Michele, that's a cute picture! How comfy are they!


----------



## maryam187

OK, so Adobe Photoshop is a little overwhelming...but I managed to do a simple B&W conversion, hope that's enough for now...The beach pics were taken recently at Myrtle Beach in SC and the leafbutt-pic was taken at the bark park.


----------



## mintchip

love your beach photos!


----------



## irnfit

Maryam, the one of Pablo just laying on the beach is beautiful Love it!


----------



## marjrc

Maryam, what a great beach portrait of you two!!!!! wow. Who can resist a cutie patootie butt like that?? lol


----------



## Poornima

Great pictures Maryam.


----------



## Julie

:clap2: Great pictures! :clap2:

I love all of them!

What a totally serene picture of you,Maryam and Pablo at the beach! Love it!


----------



## RikiDaisyDixie

*Myrtle Beach*

are dogs allowed on the beach in south Carolina? Here they are very strict. We have a dog beach...but it is mostly labs and my dogs aren't too excited about being run over by excited bigger dogs.

Linda


----------



## Jane

Here's my May entry of my two favorite subjects - I love sepia!


----------



## maryam187

Thank you ladies for the great comments!!!

Linda, yes they're allowed but not from 9 a.m.-5 p.m. or so they say...we took him to the beach 2x after 5 p.m. and on the 3rd day decided that since other people don't seem to care too much for the rules, we won't either, LOL and we all had a great 3 hour walk around noon!


----------



## JanB

Maryam, great photos! The second picture he looks like " Cousin Itt" from the Adams family, lol!! All that hair  We just found out we can take Tessa to the public beaches in FL before 8 AM and after 5 PM if we get a "license". We go back in August and look forward to it. Isn't it fabulous to have your boy with you on vacation???

Jane, beautiful close-ups of your boys!


----------



## Lina

Maryam, I love the beach photos! Really nice shots! 
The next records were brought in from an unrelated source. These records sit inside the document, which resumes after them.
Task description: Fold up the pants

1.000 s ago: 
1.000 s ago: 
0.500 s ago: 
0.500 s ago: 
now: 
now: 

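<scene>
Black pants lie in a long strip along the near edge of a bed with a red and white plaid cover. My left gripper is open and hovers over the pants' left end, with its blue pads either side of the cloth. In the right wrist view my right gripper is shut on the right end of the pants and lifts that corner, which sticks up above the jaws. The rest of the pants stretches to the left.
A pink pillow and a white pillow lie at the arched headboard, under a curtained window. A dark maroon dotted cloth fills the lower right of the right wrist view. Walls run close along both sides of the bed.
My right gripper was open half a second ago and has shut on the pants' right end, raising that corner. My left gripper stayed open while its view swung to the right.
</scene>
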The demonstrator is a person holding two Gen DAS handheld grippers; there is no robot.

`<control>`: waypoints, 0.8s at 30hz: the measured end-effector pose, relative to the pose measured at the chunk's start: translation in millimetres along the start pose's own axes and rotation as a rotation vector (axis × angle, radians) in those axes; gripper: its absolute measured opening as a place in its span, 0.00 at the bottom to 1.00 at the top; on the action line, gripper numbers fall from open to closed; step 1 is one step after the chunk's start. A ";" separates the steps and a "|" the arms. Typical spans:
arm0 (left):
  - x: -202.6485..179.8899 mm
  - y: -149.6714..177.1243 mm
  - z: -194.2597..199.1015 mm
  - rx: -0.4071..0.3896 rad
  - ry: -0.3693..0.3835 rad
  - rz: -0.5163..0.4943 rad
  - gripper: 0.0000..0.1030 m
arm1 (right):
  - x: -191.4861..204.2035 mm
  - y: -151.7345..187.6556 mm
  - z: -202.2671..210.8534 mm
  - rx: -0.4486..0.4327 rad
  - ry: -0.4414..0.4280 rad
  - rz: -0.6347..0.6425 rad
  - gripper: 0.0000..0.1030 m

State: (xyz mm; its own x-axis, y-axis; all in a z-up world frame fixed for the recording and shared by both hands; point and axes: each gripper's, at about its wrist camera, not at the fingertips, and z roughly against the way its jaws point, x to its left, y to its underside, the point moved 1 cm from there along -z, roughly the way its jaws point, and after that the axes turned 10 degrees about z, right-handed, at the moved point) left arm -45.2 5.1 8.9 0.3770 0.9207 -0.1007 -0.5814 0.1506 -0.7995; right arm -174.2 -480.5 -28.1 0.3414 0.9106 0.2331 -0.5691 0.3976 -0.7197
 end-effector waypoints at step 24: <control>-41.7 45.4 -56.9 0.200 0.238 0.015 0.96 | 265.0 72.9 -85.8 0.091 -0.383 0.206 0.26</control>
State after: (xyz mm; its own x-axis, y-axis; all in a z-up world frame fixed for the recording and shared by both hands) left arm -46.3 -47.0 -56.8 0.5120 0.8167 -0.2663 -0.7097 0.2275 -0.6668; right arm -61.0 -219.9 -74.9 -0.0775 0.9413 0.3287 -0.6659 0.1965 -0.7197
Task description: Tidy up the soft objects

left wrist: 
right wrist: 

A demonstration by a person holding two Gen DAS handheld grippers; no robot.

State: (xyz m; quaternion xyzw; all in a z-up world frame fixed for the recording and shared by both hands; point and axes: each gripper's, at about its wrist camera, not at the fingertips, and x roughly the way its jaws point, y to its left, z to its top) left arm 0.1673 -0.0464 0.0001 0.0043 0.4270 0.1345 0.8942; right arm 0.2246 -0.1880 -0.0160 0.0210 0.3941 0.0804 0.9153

Jane, your boys are just gorgeous, in person and in picture.


----------



## Obiwanhavanese

*May pics...*

Here's a few of Obi:


----------



## Posh's Mom

imamurph said:


> spilled some color on posh


ound:ound:ound:

cool diane. i love that!


----------



## Julie

Hey------there was my main squeeze----"Lincoln". He looks so good:kiss:

Love that last shot of Obi! What a funny expression!ound:


----------



## Jane

Thanks, Jan, Carolina and Julie!

It was fun to play with the sepia - cool idea for this month's challenge, Marj! Does that make them chocolate Havs now? :biggrin1:


----------



## Ans

Hiro in the Woods








Hiro and The Watermil








Running Hiro


----------



## irnfit

Beautiful pictures of Hiro, as usual!


----------



## Jane

Hiro is gorgeous! I love your photos. Especially that last one with the "flash of pad"!


----------



## Me&2Girls

Wow everyone, these are fabulous photos. I'll have to try some of MeMe and see how they turn out.


----------



## isshinryu_mom

Here's my Roxie at 10 weeks, resting on Dad's boot (Dad, who was determined not to love her!!)
Everyone's photos are great... and I love finding a photo challenge in the Havanese forum.. both my hobbies at one place!


----------



## havjump

Wonderful photos everyone!
Hiro is stunning!


----------



## havaluv

Here's Mr. Oliver all Sepia's out:​


----------



## havaluv

And I couldn't resist playing a little more with Ruby and Oliver's pics. They aren't sepia or black and white, but aren't they FUN? ​


----------



## maryvee

love those havaluv-- what program did you use to make those? i have photobooth on my mac and that is one of the options to take a picture...but i am looking for a program i can drag my photos in to look like that-- am just experimenting now with photo programs (aperture and such)


----------



## maryam187

Shelly, love your pieces of art!


----------



## mintchip

maryvee said:


> love those havaluv-- what program did you use to make those? i have photobooth on my mac and that is one of the options to take a picture...but i am looking for a program i can drag my photos in to look like that-- am just experimenting now with photo programs (aperture and such)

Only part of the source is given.